Picture Credit: pinoyweekly.org |
By Hacienda Luisita
May 12, 2012
THE flag of the United Luisita Workers’ Union flaps in the breeze rolling across Hacienda Luisita, a vast sugar plantation named after a Catalonian marchioness, 100km (60-odd miles) north of the capital, Manila. The flag shows three stalks of cane severed by a tip-heavy machete, known as a bolo. For a decade the union has been trying to sever this land from its powerful owners, who happen to be the family of the Philippines’ president, Benigno “Noynoy” Aquino. On April 24th it won a big victory. The Supreme Court upheld a 2011 decision to distribute 4,335 hectares (10,712 acres) of the plantation’s fertile land to 6,269 farmworkers. “We are very happy,” says Lito Bais, acting president of the union, with a gap-toothed smile.
The ruling was a defeat for Mr Aquino’s cousins and uncles, but a victory for his late mother, Cory Aquino. In 1988 she passed a land-reform law, two years after “people power” swept her into the presidency. The law was supposed to uproot the country’s colonial legacy of concentrated landownership.

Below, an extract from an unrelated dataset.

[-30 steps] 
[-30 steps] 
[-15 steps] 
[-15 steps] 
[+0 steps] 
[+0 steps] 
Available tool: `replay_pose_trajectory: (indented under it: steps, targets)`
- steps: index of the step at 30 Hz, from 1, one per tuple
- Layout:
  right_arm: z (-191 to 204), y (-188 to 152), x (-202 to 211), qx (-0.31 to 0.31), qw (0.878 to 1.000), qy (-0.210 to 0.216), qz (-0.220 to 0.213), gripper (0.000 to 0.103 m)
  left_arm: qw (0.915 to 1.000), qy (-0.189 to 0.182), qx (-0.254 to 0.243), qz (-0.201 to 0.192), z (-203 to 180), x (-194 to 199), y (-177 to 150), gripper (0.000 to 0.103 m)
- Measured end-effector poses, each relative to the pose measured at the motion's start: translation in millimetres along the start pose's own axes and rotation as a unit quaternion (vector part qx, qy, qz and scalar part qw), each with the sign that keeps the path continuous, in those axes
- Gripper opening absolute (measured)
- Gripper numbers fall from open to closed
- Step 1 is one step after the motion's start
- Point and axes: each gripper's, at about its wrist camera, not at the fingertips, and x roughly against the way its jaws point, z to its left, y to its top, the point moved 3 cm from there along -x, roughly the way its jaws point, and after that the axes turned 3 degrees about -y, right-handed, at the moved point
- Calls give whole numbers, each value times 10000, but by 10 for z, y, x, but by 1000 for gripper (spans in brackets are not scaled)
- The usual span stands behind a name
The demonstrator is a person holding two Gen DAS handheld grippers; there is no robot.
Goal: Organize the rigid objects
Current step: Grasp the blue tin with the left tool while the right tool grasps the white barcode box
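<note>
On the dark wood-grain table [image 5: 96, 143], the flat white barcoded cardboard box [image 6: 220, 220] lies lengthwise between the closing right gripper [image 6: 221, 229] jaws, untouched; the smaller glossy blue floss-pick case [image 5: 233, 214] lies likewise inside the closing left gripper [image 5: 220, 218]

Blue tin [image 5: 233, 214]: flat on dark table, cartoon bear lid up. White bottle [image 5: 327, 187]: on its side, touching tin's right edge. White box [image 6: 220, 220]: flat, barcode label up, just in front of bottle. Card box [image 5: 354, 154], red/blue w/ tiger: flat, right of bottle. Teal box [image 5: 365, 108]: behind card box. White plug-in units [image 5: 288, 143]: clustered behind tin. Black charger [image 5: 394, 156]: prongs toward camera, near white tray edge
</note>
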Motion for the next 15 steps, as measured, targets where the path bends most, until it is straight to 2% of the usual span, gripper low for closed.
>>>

But progress has been slow and costly. In 2009 the World Bank calculated that the Department of Agrarian Reform’s overheads, including the cost of legal disputes, amounted to about 38 pesos for every 100 pesos worth of redistributed land. What is more, the land-reform law left a lot to the discretion of the country’s parliament, in which landholders were heavily represented. They succeeded in introducing exemptions, such as allowing companies to offer shares to farmers in lieu of land.
In 1989 Hacienda Luisita did just that, persuading farmworkers to give up their land rights in exchange for a one-third stake in a new company, plus a number of fringe benefits that included 3% of annual sales. Farmworkers voted overwhelmingly for the deal. But in 2003 the union alleged that the company had violated its terms. Members were supposed to get five or six days of work per week, Mr Bais says, but often they got just one. That was true of only a few workers, according to Antonio Ligon, a spokesman for Hacienda Luisita Incorporated. He points out that sugar prices were low, and that the company did not lay anyone off, resulting in an “oversupply of workers”. Nonetheless, after police and soldiers killed seven of the hacienda’s striking farmworkers in 2004, the government took a second look at the 1989 agreement. Its decision to revoke it was challenged, but eventually upheld in court.
Mr Ligon says that the plantation company will abide by last month’s Supreme Court’s ruling. But he still believes the land-for-shares deal commands the support of a “silent majority” of farmworkers. If the land is divided among all farmworkers, they will get less than a hectare each, he points out. That makes little sense, because sugar farming needs scale.
Even the union does not want to chop the hacienda into thousands of pieces. Title, Mr Bais argues, should be given to the farmers collectively. If the land is instead distributed to individuals, he fears they will just sell it back to the company.
The law prevents the sale of redistributed land for ten years. But would sales be so bad? Much has changed since the “long fight” for land reform was joined. In 1988 agriculture accounted for 23% of the Philippines’ economy. Now it contributes about half that. Land reform has helped reduce rural poverty in the archipelago, the World Bank says. But where poverty fell fastest, it was growth outside the farm that played the biggest role. Hacienda Luisita is a “litmus test” for land reform, one of the Supreme Court judges says. But land reform is no longer what really matters for the Philippines’ development.